*WORK TASK:*
Word for word, retype the entire listing.

[[ THE RECORDS, beginning ]]

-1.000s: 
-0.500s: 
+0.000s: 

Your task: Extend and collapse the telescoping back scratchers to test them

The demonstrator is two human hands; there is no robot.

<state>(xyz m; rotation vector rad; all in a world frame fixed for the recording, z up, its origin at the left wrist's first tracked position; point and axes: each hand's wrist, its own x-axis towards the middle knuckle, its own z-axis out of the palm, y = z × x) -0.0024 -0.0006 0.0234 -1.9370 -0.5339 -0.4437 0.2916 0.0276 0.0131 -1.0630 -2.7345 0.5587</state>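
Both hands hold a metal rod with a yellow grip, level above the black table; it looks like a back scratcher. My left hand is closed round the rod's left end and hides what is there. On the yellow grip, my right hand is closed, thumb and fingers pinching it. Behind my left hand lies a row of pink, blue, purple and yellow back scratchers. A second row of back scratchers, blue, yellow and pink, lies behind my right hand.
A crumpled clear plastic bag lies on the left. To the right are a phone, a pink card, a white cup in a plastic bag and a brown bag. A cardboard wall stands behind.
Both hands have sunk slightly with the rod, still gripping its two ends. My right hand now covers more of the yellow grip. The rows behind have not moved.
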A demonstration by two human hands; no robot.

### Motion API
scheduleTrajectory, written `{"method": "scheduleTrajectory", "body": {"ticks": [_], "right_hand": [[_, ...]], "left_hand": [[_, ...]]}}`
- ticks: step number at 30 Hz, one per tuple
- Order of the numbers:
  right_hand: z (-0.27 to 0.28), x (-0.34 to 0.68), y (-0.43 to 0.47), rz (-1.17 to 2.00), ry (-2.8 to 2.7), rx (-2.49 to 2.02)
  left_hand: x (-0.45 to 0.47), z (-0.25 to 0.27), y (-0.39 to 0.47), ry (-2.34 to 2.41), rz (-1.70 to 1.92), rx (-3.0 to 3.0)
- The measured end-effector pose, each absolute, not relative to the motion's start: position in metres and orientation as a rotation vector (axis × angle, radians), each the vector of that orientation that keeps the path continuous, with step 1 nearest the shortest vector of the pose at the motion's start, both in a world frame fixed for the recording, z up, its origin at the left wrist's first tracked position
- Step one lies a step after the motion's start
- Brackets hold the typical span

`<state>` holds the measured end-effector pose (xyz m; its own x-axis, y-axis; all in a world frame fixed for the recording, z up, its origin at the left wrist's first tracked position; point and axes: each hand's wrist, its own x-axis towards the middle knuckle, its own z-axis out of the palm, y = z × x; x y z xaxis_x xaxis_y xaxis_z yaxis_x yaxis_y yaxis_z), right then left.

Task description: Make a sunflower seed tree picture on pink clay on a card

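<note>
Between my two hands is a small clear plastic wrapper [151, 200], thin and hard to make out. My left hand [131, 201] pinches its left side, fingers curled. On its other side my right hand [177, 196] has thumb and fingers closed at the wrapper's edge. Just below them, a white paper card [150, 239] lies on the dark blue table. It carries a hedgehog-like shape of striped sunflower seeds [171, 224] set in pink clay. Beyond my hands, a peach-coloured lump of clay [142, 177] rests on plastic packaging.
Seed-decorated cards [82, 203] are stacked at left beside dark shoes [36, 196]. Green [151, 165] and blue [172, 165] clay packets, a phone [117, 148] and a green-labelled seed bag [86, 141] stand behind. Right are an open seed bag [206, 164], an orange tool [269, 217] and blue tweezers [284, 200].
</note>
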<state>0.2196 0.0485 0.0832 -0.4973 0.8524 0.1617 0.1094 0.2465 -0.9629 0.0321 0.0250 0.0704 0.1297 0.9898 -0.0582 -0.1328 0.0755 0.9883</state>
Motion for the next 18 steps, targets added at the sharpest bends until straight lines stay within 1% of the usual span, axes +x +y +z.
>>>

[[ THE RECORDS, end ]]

*OUTPUT FOR THIS TASK:*
-1.000s: 
-0.500s: 
+0.000s: 

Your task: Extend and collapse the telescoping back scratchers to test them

The demonstrator is two human hands; there is no robot.

<state>(xyz m; rotation vector rad; all in a world frame fixed for the recording, z up, its origin at the left wrist's first tracked position; point and axes: each hand's wrist, its own x-axis towards the middle knuckle, its own z-axis out of the palm, y = z × x) -0.0024 -0.0006 0.0234 -1.9370 -0.5339 -0.4437 0.2916 0.0276 0.0131 -1.0630 -2.7345 0.5587</state>
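Both hands hold a metal rod with a yellow grip, level above the black table; it looks like a back scratcher. My left hand is closed round the rod's left end and hides what is there. On the yellow grip, my right hand is closed, thumb and fingers pinching it. Behind my left hand lies a row of pink, blue, purple and yellow back scratchers. A second row of back scratchers, blue, yellow and pink, lies behind my right hand.
A crumpled clear plastic bag lies on the left. To the right are a phone, a pink card, a white cup in a plastic bag and a brown bag. A cardboard wall stands behind.
Both hands have sunk slightly with the rod, still gripping its two ends. My right hand now covers more of the yellow grip. The rows behind have not moved.
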A demonstration by two human hands; no robot.

### Motion API
scheduleTrajectory, written `{"method": "scheduleTrajectory", "body": {"ticks": [_], "right_hand": [[_, ...]], "left_hand": [[_, ...]]}}`
- ticks: step number at 30 Hz, one per tuple
- Order of the numbers:
  right_hand: z (-0.27 to 0.28), x (-0.34 to 0.68), y (-0.43 to 0.47), rz (-1.17 to 2.00), ry (-2.8 to 2.7), rx (-2.49 to 2.02)
  left_hand: x (-0.45 to 0.47), z (-0.25 to 0.27), y (-0.39 to 0.47), ry (-2.34 to 2.41), rz (-1.70 to 1.92), rx (-3.0 to 3.0)
- The measured end-effector pose, each absolute, not relative to the motion's start: position in metres and orientation as a rotation vector (axis × angle, radians), each the vector of that orientation that keeps the path continuous, with step 1 nearest the shortest vector of the pose at the motion's start, both in a world frame fixed for the recording, z up, its origin at the left wrist's first tracked position
- Step one lies a step after the motion's start
- Brackets hold the typical span

`<state>` holds the measured end-effector pose (xyz m; its own x-axis, y-axis; all in a world frame fixed for the recording, z up, its origin at the left wrist's first tracked position; point and axes: each hand's wrist, its own x-axis towards the middle knuckle, its own z-axis out of the palm, y = z × x; x y z xaxis_x xaxis_y xaxis_z yaxis_x yaxis_y yaxis_z), right then left.

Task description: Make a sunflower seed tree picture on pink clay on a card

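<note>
Between my two hands is a small clear plastic wrapper [151, 200], thin and hard to make out. My left hand [131, 201] pinches its left side, fingers curled. On its other side my right hand [177, 196] has thumb and fingers closed at the wrapper's edge. Just below them, a white paper card [150, 239] lies on the dark blue table. It carries a hedgehog-like shape of striped sunflower seeds [171, 224] set in pink clay. Beyond my hands, a peach-coloured lump of clay [142, 177] rests on plastic packaging.
Seed-decorated cards [82, 203] are stacked at left beside dark shoes [36, 196]. Green [151, 165] and blue [172, 165] clay packets, a phone [117, 148] and a green-labelled seed bag [86, 141] stand behind. Right are an open seed bag [206, 164], an orange tool [269, 217] and blue tweezers [284, 200].
</note>
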<state>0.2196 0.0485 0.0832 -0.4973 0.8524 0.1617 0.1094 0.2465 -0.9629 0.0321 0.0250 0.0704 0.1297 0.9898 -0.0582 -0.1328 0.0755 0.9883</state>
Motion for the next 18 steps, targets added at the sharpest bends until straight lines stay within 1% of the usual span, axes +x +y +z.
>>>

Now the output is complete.